▶ **EXERCISE**
Pictures in the records below must be left out. Return exactly the lines from the line with "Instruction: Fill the" to the line with "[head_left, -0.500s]", both included.

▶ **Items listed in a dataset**
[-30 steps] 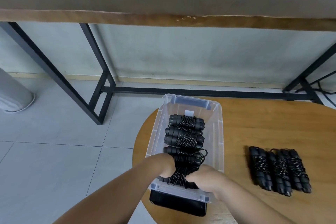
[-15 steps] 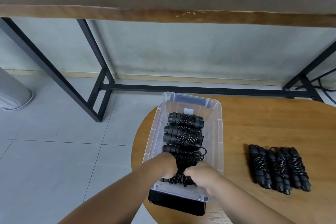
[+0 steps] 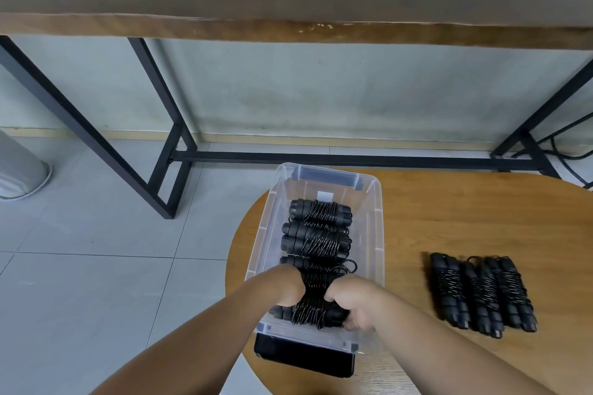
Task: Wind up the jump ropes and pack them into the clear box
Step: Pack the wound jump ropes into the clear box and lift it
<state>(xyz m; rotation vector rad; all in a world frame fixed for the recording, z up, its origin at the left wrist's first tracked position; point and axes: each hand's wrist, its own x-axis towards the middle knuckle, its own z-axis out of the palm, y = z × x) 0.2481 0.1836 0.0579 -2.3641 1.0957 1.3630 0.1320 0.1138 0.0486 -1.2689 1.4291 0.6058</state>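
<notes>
Clear box (image 3: 375, 228) set at the round wooden table's (image 3: 465, 221) left edge, within easy reach. Left hand (image 3: 285, 287) and right hand (image 3: 351, 298) both curled on a wound jump rope (image 3: 313, 308), probably seating it crosswise behind 3 packed bundles (image 3: 317, 234). 3 more wound ropes (image 3: 481, 293) staged apart at right, likely next.

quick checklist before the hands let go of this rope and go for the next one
1. Held jump rope inside the clear box: ok.
2. Left hand and right hand both gripping it: ok.
3. Rope fully seated on the box floor: cannot tell, the hands hide it.
4. Cord stays wound: cannot tell; a loop sticks out behind the hands.
5. Wound ropes on the round table waiting to be packed: ok.
6. Room in the box for them: cannot tell.
</notes>
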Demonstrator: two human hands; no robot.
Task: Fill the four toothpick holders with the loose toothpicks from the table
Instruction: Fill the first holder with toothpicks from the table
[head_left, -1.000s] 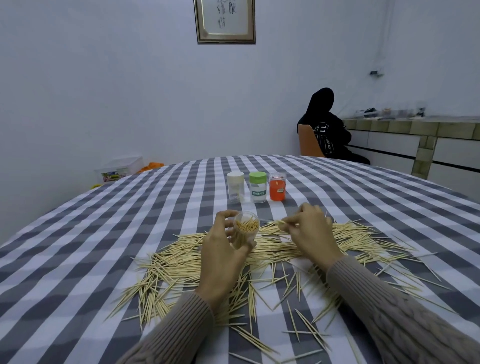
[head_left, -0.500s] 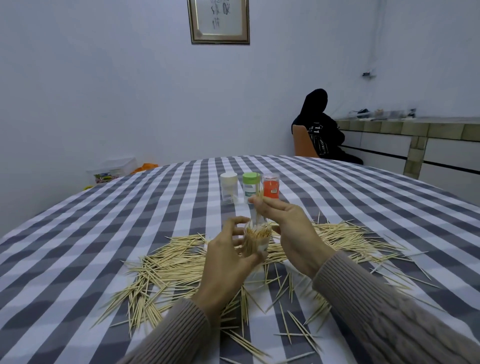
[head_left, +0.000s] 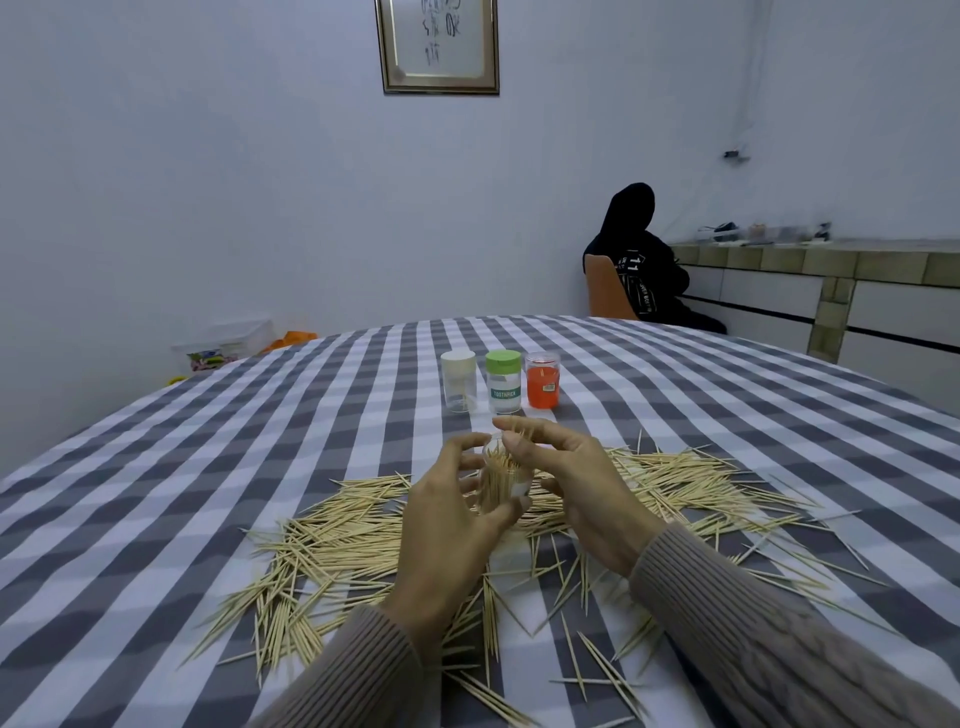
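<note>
Four toothpick holders show in all. Three stand in a row far back on the table: a white-capped holder (head_left: 458, 382) that is clear and almost empty, a green-capped holder (head_left: 503, 382) with a label, and an orange holder (head_left: 543, 380) with a clear cap. They stand just beside each other — the green one in the middle. The fourth is a clear open holder (head_left: 506, 475), held up over the pile and packed with toothpicks standing on end. The left hand (head_left: 451, 525) grips it from the side, with the fingers and thumb curled round it. The right hand (head_left: 574, 486) is at its top, fingers bent, with the fingertips (head_left: 511, 441) touching the toothpick ends that stick out; I cannot tell if it pinches any. The loose toothpicks (head_left: 332, 540) are too many to count, spread in a wide messy pile under and around both hands. They lie on a tablecloth (head_left: 156, 467) with gray and white checks. The walls are pale, with a framed picture (head_left: 439, 47) up high. Another person in a black hooded top (head_left: 636, 265) sits on an orange chair (head_left: 605, 291) past the far edge of the table, next to a tiled counter (head_left: 831, 291). A clear plastic box (head_left: 228, 345) sits beyond the left edge. Bare cloth lies between the pile and the three holders.
</note>
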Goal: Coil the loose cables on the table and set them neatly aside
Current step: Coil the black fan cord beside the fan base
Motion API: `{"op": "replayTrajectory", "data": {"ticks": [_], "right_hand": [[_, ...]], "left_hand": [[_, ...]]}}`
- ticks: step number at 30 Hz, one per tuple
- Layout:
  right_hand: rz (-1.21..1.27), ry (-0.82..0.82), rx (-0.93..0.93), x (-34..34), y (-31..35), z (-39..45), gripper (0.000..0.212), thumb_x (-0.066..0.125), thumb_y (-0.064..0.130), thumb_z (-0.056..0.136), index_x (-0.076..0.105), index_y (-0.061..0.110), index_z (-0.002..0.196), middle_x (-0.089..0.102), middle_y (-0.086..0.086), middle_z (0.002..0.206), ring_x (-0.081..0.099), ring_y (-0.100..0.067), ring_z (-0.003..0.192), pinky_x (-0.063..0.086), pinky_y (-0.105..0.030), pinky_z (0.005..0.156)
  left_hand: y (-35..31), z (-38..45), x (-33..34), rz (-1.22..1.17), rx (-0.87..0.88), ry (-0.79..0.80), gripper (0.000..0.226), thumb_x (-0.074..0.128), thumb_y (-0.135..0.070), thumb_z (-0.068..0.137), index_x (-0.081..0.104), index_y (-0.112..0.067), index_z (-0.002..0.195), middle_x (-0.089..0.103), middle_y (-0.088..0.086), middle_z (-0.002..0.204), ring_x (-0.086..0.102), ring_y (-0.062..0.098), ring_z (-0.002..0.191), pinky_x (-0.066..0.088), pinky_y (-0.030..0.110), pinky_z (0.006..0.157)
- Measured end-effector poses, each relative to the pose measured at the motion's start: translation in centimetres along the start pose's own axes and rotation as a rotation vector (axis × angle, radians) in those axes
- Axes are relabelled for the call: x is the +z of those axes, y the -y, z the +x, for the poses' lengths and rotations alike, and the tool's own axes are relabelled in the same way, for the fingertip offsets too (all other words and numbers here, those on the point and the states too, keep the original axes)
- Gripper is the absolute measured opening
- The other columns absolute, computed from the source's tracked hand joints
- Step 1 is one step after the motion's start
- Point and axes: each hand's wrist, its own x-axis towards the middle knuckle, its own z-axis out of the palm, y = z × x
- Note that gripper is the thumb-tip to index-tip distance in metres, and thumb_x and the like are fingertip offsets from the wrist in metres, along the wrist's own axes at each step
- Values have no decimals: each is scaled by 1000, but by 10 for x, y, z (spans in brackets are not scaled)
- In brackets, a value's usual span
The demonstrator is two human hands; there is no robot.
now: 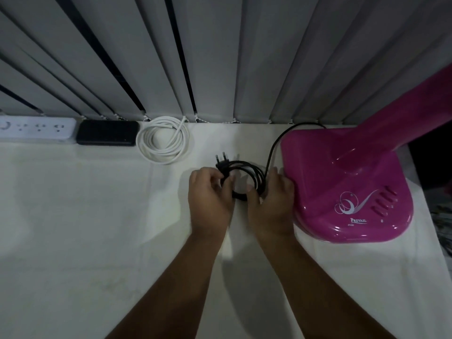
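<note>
My left hand (210,195) curls its fingers around the near-left side of the black power cord (247,176), gathered into a small coil on the white bench (80,216). My right hand (271,201) grips the coil's right side, thumb tucked inside the loop. The cord's 2-pin plug (220,162) sticks out at the far-left edge of the coil, and 1 strand runs back to the pink fan base (347,184) just beside my right hand. Farther back, a coiled white cable (163,140) lies beside a black box (107,136) and a white power strip (36,130).
</note>
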Motion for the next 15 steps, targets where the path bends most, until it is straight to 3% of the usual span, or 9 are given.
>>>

▶ **TASK RESPONSE**
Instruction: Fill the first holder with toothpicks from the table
[head_left, -1.000s] 
[head_left, -0.500s] 

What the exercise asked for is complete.